> Brief:
Repeat each line of the data below exactly, but skip the pictures.

> Exercise data:

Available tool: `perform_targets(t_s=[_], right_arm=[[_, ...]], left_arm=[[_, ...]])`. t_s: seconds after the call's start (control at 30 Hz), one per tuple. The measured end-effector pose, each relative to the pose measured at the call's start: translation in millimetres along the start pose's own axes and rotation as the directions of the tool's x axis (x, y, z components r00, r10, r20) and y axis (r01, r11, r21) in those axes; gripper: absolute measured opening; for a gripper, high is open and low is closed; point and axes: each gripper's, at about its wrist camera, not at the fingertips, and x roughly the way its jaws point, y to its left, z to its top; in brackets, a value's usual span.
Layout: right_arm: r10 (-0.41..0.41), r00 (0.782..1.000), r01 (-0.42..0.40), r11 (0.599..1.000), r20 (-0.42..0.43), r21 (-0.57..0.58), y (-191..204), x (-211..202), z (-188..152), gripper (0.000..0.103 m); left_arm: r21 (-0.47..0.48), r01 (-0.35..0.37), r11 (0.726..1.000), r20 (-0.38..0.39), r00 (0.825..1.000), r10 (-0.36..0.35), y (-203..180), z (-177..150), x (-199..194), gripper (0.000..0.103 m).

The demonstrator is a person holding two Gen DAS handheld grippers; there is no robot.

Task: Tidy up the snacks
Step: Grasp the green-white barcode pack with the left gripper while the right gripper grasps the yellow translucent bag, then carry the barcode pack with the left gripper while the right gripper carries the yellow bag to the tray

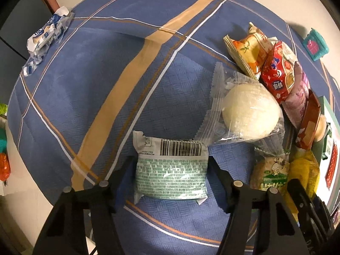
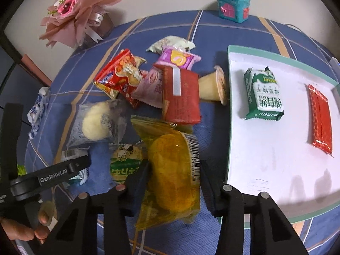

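1. Left wrist view: the left gripper (image 1: 171, 175) points down at a blue plaid cloth (image 1: 85, 80). Its two fingers flank a white-and-green pack (image 1: 172, 170) that lies barcode up on the cloth. Both fingers meet the pack's sides, so the gripper grips it.
2. Landmark here is that pack. Just beyond it to the right lies a clear bag with a white bun (image 1: 250, 114), one corner touching the pack's upper right corner.
3. Behind the bun sits a heap: an orange pack (image 1: 246, 48), a red pack (image 1: 278, 76), a pink one (image 1: 297, 104) and a brown one (image 1: 309, 125), leaning on one another.
4. Right of the gripped pack lies a green cartoon pack (image 1: 272, 172), touching a yellow bag (image 1: 303, 170). The right gripper's black frame crosses the yellow bag's lower part.
5. Far to the upper left, at the cloth's edge, lies a crumpled blue-white wrapper (image 1: 46, 36).
6. Right wrist view: the right gripper (image 2: 174, 178) straddles the yellow bag (image 2: 170, 174). Its fingers press the bag's two sides; it grips the bag.
7. Landmark here is the yellow bag. Right of it stands a white tray (image 2: 265, 159) holding a green pack (image 2: 263, 94) and a red bar (image 2: 319, 120), well apart.
8. Behind the bag lies a dark red pack (image 2: 180, 97), with a pudding cup (image 2: 214, 87) on its side between it and the tray.
9. Left of the bag, the left gripper's frame and a hand (image 2: 21, 229) show.
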Motion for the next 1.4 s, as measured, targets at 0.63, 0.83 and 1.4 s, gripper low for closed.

> Result of the exercise:
Available tool: `perform_targets(t_s=[_], right_arm=[[_, ...]], left_arm=[[_, ...]])`. t_s: seconds after the call's start (control at 30 Hz), one per tuple. The measured end-effector pose, each relative to the pose measured at the call's start: translation in millimetres along the start pose's own axes and rotation as the directions of the tool's x axis (x, y, z components r00, r10, r20) and y axis (r01, r11, r21) in those axes; gripper: absolute measured opening; for a gripper, high is open and low is closed; point and axes: each gripper's, at about its wrist camera, not at the fingertips, and x roughly the way its jaws point, y to its left, z to its top; in brackets, a value's usual span.
Layout: right_arm: r10 (-0.41..0.41), r00 (0.782..1.000), r01 (-0.42..0.40), r11 (0.599..1.000), r20 (-0.42..0.43), r21 (-0.57..0.58), y (-191..204), x (-211..202), z (-188..152), gripper (0.000..0.103 m); left_arm: r21 (-0.47..0.48), r01 (-0.35..0.37), r11 (0.726..1.000), r20 (-0.38..0.39), r00 (0.825..1.000), r10 (-0.36..0.35), y (-203..180), z (-177..150), x (-199..194), gripper (0.000..0.103 m).

The demonstrator is a person holding two Gen DAS handheld grippers; there is no robot.

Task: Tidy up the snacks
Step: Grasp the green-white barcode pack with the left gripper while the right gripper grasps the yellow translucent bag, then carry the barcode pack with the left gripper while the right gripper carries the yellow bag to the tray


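1. Left wrist view: the left gripper (image 1: 171, 175) points down at a blue plaid cloth (image 1: 85, 80). Its two fingers flank a white-and-green pack (image 1: 172, 170) that lies barcode up on the cloth. Both fingers meet the pack's sides, so the gripper grips it.
2. Landmark here is that pack. Just beyond it to the right lies a clear bag with a white bun (image 1: 250, 114), one corner touching the pack's upper right corner.
3. Behind the bun sits a heap: an orange pack (image 1: 246, 48), a red pack (image 1: 278, 76), a pink one (image 1: 297, 104) and a brown one (image 1: 309, 125), leaning on one another.
4. Right of the gripped pack lies a green cartoon pack (image 1: 272, 172), touching a yellow bag (image 1: 303, 170). The right gripper's black frame crosses the yellow bag's lower part.
5. Far to the upper left, at the cloth's edge, lies a crumpled blue-white wrapper (image 1: 46, 36).
6. Right wrist view: the right gripper (image 2: 174, 178) straddles the yellow bag (image 2: 170, 174). Its fingers press the bag's two sides; it grips the bag.
7. Landmark here is the yellow bag. Right of it stands a white tray (image 2: 265, 159) holding a green pack (image 2: 263, 94) and a red bar (image 2: 319, 120), well apart.
8. Behind the bag lies a dark red pack (image 2: 180, 97), with a pudding cup (image 2: 214, 87) on its side between it and the tray.
9. Left of the bag, the left gripper's frame and a hand (image 2: 21, 229) show.
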Motion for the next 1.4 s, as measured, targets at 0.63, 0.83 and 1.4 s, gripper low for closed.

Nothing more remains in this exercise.